Hundreds of thousands of people around the world are regular cannabis users for one reason or another. In more recent years, medical research seems to be proving that this natural herb has some unique health benefits and even healing qualities.
CBD, for example, is one fairly recently isolated compound in the cannabis plant that is thought to help with things like anxiety, pain, and insomnia but without the high or stoned experience. CBD-dominant strains like Charlotte’s Web rose to fame a few years ago, after Charlotte Figi – a little girl with Dravets Syndrome – was able to reduce her epileptic seizures by 50 percent by using CBD.
Even though cannabis was prohibited decades ago, and is still illegal today in most of the world, it’s considered by almost everyone to be less dangerous than tobacco and alcohol – both of which are legal and heavily taxed.

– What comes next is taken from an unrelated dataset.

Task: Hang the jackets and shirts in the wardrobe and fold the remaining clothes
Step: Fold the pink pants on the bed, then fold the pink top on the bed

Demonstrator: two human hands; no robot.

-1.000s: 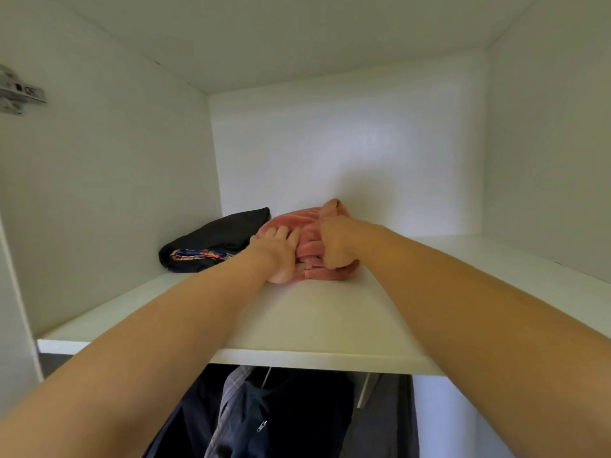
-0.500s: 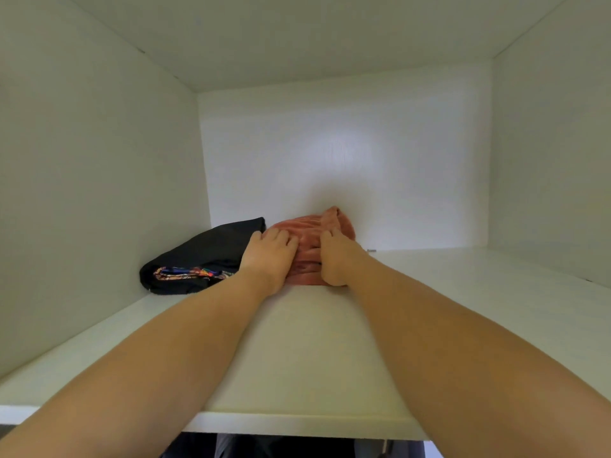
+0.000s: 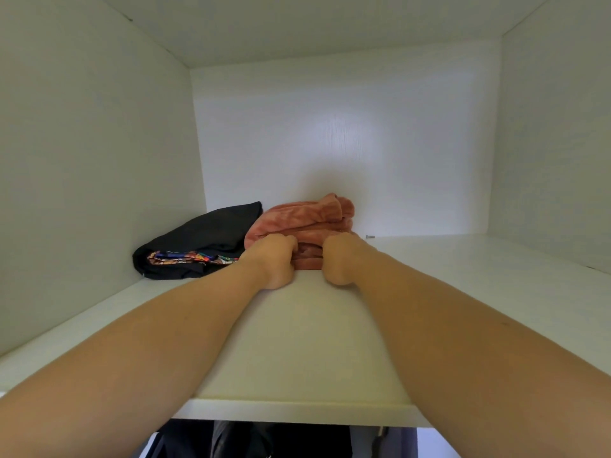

These days, most people in the United States have tried cannabis at lease once in their lives – but with mixed results.
Some people feel relaxed and stress-free as their consciousness opens up, and things get cerebral. Then there are others though who experience paranoia, heightened anxiety, and cold sweats. For the most part, the former is the rule and remember that cannabis kills no one, is considered non-addictive and is natural and organic. But what about heavy or long-term cannabis use?
Cannabis is a good alternative to pharmaceutical drugs and can successfully treat a variety of conditions. Some people use it for sleep, others to stimulate appetite, and others just to forget their woes. But when it comes to recreational cannabis, there is a downside; heavy cannabis consumption is not always consequence-free.
While cannabis is believed to be non-addictive on a physical level, it can definitely be psychologically habit forming. That means that some people love it so much they just can’t get enough, thus making it extremely difficult to quit should they ever need to.
The THC in cannabis could affect memory according to some studies. One study, carried out by Professor Reto Auer of the University of Lausanne, Switzerland, found that subjects who took cannabis daily for five years or longer developed a “poorer verbal memory in middle age than people who didn’t smoke, or smoked less .” On top of that, a committee appointed by the National Academies of Science, Engineering, and Medicine found that regular cannabis consumption could lead to social anxiety and depression.
The paranoia that usually comes with novice cannabis smoking is down to changes in sensory perception due to the THC. Lung problems, low testosterone, and changes in appetite are other issues chronic cannabis users might encounter later in life. With all that said, there is equal evidence on the other side to show that cannabis has health benefits for the body and mind.
With all the evidence for and against cannabis, there are recreational cannabis users out there who feel like life has slipped away from them in some regards. Many regular cannabis users hold down good jobs, have families, and take responsibility for their lives. Some, however, feel undermotivated, lose their passion for life, and even struggle with weight issues caused by frequent munchies.
In other words, cannabis affects different people in a range of ways. Some people use cannabis all day every day and function fine. Others can barely even remember what day it is or what the reason was that they just walked into the kitchen. If used in good measure, as part of a wellness regime or even for meditation, cannabis can have wonderful effects. But when abused and used wrong, cannabis can be a drug in many ways – just like any other.